The listing below is the input. Say how many of its lines contain "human", giving the number alone.

Records for this exercise ->
<<<<

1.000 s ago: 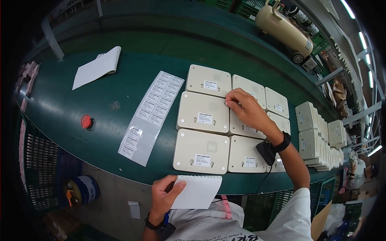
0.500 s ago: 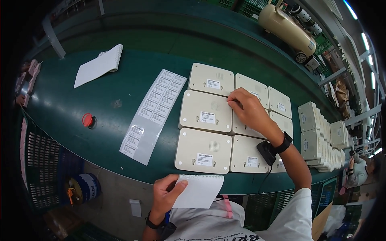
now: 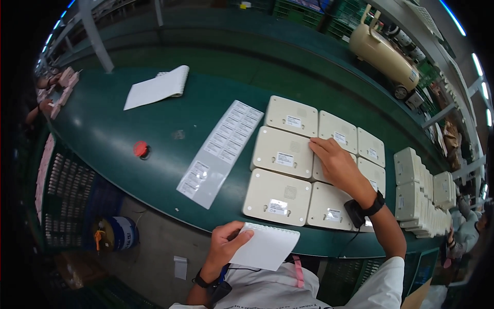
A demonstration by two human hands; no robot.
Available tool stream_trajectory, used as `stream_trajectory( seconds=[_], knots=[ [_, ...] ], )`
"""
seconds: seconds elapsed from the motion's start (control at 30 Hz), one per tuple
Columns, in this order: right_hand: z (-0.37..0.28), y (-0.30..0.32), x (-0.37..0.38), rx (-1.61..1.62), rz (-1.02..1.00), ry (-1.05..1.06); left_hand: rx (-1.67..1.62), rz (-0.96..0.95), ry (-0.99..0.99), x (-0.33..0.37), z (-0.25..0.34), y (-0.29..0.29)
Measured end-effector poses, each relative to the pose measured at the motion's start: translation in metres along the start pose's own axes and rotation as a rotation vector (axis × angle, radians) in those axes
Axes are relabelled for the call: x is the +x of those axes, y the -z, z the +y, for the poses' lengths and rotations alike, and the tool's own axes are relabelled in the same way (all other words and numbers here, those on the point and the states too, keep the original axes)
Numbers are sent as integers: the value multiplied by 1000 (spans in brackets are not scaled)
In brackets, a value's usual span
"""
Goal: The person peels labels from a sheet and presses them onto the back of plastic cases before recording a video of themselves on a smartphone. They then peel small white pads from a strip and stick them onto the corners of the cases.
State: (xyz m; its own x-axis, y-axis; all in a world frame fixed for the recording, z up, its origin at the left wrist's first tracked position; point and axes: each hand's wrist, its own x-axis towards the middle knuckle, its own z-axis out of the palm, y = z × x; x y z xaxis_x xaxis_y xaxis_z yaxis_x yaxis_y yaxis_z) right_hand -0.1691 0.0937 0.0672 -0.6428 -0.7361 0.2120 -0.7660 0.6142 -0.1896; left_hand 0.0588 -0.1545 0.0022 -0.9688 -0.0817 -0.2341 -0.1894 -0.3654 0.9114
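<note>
My left hand [image 3: 229, 245] grips a white sheet [image 3: 266, 248] by its left edge, thumb on top; a row of small rounded bumps runs along the sheet's upper edge. Bent over the middle of a block of cream plastic boxes [image 3: 276, 194], my right hand [image 3: 334, 162] has its fingertips together at a corner of the middle box [image 3: 320, 170]. Anything between those fingertips is too small to make out. The boxes lie face down, each with a white label and keyhole slots. White round dots show at corners of the nearest left box; the far left box [image 3: 292, 113] has dark corner spots.
Left of the boxes lies a sheet of printed labels [image 3: 222, 147], partly used. Farther left are a red-topped round object [image 3: 140, 149] and a white pad [image 3: 157, 91]. More cream boxes [image 3: 407, 198] stand stacked at right. An air compressor [image 3: 383, 54] stands beyond the green table.
The view has shifted, so the table and boxes sit farther right and lower. My right fingertips have lowered onto the middle box's corner; my left hand still holds the sheet.
</note>
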Motion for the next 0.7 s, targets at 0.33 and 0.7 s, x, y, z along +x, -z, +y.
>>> stream_trajectory(
  seconds=[0.33, 0.7],
  knots=[
    [-82, 41, -28, 582, -162, -309, -156, -84, -70, -34, 20, -8],
    [-168, 54, -77, 754, -137, -50, 120, -278, -369, -31, 27, -44]
  ],
)
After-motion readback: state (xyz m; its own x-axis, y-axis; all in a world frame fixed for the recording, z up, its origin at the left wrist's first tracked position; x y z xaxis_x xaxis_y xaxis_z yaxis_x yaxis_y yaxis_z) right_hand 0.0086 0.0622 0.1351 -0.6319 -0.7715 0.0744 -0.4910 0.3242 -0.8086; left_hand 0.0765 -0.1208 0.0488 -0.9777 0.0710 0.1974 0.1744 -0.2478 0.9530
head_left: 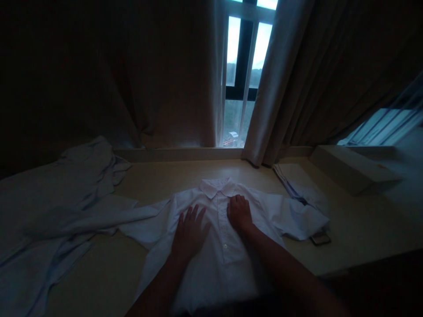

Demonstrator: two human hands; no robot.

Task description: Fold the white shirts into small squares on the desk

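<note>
White, the shirt lies front up on the tabletop, its collar at twelve o'clock and its front apparently closed. Laying it out looks largely done: one sleeve reaches toward three o'clock. Creases remain across the chest, and neither body nor sleeve is folded in. The left hand rests flat on the chest, fingers spread, gripping nothing. The right hand is curled beside the placket; whether it pinches cloth, I cannot tell. Loose garments lie rumpled toward nine to ten o'clock; a seemingly folded garment lies toward two.
</note>
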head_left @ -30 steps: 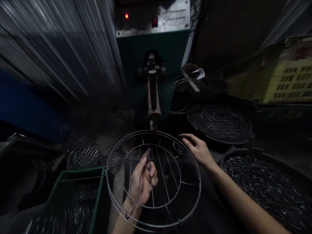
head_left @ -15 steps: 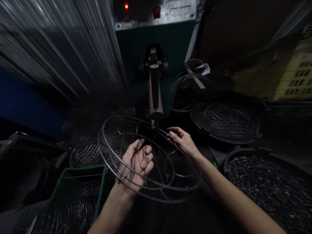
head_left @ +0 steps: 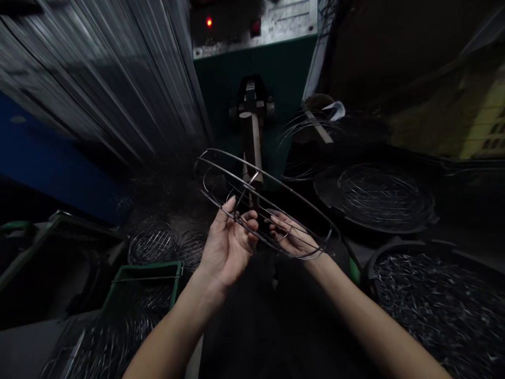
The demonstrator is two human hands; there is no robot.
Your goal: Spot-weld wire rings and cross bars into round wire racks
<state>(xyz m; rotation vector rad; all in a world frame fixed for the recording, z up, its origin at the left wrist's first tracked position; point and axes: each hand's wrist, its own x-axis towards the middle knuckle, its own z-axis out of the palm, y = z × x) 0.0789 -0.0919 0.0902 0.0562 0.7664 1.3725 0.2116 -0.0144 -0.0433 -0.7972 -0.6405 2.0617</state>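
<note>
A round wire frame (head_left: 249, 186), made of metal rings joined by short cross wires, is tilted in front of me. My left hand (head_left: 231, 242) is closed on the near side of its rim, thumb up and fingers curled around the wire. On the right, my right hand (head_left: 294, 237) reaches under the rings, with its fingers pinched on a thin wire of the same frame. Just behind and partly within the rings stands the cylindrical arm (head_left: 252, 139) of a green machine (head_left: 219, 84). The arm's lower tip is partly hidden by the frame and my fingers.
Round wire grids (head_left: 153, 245) lie at left, beside a green crate (head_left: 177, 273) of bent wires. At right are a dark tray (head_left: 428, 218) with wire rings and a tub (head_left: 371, 273) of small metal pieces. A red light (head_left: 209, 21) glows on the panel.
The wire frame has been raised and tipped so that it shows more edge-on, now overlapping the machine arm. My left hand has risen and moved slightly right; the camera view has shifted a little.
</note>
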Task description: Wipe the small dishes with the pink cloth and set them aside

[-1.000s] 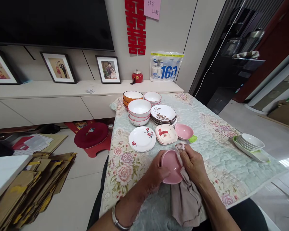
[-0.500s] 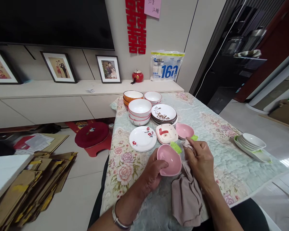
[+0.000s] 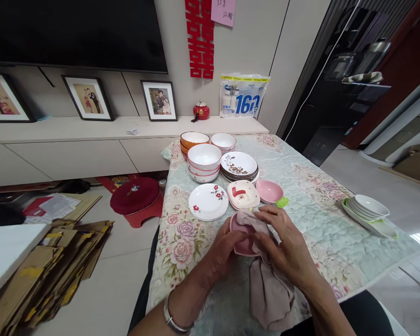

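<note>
My left hand [image 3: 226, 247] grips a small pink bowl [image 3: 243, 246] by its left side, thumb inside it. In my right hand [image 3: 283, 242] is a greyish-pink cloth [image 3: 271, 294], pressed into the bowl and over its far rim; the rest of it hangs down toward the table edge. The cloth covers much of the bowl's inside and nearly all of its green leaf-shaped handle. A second pink bowl [image 3: 269, 190] with a green leaf handle lies just beyond. Beside it sit square cream dishes [image 3: 243, 193] with a red design and round white plates [image 3: 208, 201] with red flowers.
Farther back stand stacked white bowls [image 3: 203, 161], orange bowls [image 3: 185, 142] and brown-patterned plates [image 3: 238, 163]. Small white dishes on a long plate [image 3: 367, 210] sit near the table's right edge. On the floor at left are a red stool [image 3: 136, 203] and flattened cardboard [image 3: 52, 266].
My right hand has moved left with the cloth, from beside the pink bowl to over and into it. My left hand keeps its hold on the bowl.
</note>
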`<state>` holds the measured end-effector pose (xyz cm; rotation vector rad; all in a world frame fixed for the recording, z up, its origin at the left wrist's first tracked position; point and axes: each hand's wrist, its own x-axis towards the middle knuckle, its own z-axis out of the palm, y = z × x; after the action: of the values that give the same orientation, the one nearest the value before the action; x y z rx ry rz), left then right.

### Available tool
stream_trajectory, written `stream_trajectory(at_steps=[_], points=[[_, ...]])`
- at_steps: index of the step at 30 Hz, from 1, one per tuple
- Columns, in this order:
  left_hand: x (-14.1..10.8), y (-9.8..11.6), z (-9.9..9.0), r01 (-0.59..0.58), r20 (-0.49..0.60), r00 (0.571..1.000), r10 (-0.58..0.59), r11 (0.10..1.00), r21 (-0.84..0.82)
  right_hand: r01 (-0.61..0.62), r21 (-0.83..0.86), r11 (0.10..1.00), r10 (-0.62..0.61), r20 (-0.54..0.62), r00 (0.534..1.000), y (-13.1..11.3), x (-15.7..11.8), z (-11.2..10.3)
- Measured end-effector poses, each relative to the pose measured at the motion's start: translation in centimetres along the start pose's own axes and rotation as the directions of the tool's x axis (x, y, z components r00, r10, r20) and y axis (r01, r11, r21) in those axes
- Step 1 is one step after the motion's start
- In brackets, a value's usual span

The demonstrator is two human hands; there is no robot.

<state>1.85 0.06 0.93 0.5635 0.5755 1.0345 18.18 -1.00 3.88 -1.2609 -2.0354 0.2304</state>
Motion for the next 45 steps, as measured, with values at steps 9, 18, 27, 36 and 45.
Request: stream_trajectory(at_steps=[9,18,27,36,45], points=[[0.0,-0.5,-0.1,0.039,-0.034,0.999,-0.037,0.999,0.036,0.093,0.019,0.995,-0.094,0.058,0.994,-0.3,-0.2,1.7],[0.1,-0.3,-0.1,-0.004,-0.002,1.0,0.005,0.998,0.07,0.16,-0.068,0.985,-0.142,0.215,0.966,0.0,-0.4,2.2],[0.1,-0.3,-0.7,-0.235,-0.021,0.966,0.257,0.911,0.34,-0.063,-0.011,0.998,0.064,0.279,0.958,-1.0,-0.3,2.4],[-0.1,0.3,-0.4,-0.283,-0.063,0.934,0.352,0.835,0.472,-0.143,0.491,0.859,-0.069,0.388,0.919,-1.9,0.4,1.0],[0.5,-0.5,-1.0,-0.29,-0.087,0.923,0.374,0.827,0.481,-0.117,0.036,0.993,0.104,0.256,0.961,0.4,-0.7,2.4]])
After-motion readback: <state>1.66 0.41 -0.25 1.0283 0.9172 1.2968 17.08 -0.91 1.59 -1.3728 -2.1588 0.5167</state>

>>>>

Expected output ->
4